WHAT TO PRODUCE: Return the listing in full. Keep every word as it stands.
▼
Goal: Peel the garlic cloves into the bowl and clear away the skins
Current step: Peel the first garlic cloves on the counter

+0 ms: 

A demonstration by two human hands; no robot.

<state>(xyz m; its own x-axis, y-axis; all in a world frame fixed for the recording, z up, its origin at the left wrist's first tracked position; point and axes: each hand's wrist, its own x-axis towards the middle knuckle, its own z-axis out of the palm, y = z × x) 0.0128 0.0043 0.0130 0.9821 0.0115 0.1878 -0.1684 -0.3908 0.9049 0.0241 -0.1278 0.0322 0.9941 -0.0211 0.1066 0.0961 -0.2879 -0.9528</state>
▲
SOLVED PROBLEM:
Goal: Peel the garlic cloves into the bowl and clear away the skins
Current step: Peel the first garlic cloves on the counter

+0 ms: 

A demonstration by two human hands; no robot.

<state>(xyz m; its own x-axis, y-axis; all in a world frame fixed for the recording, z up, its origin at the left wrist's first tracked position; point and axes: each hand's wrist, its own x-axis towards the middle knuckle, its own z-axis out of the palm, y = z × x) 0.0128 0.0043 0.0130 0.9821 0.0115 0.1878 -0.1684 -0.3908 0.9049 0.0241 -0.1278 0.0322 0.9941 -0.0211 0.1066 0.0961 -0.2879 -0.9528</state>

The exercise calls for nothing further.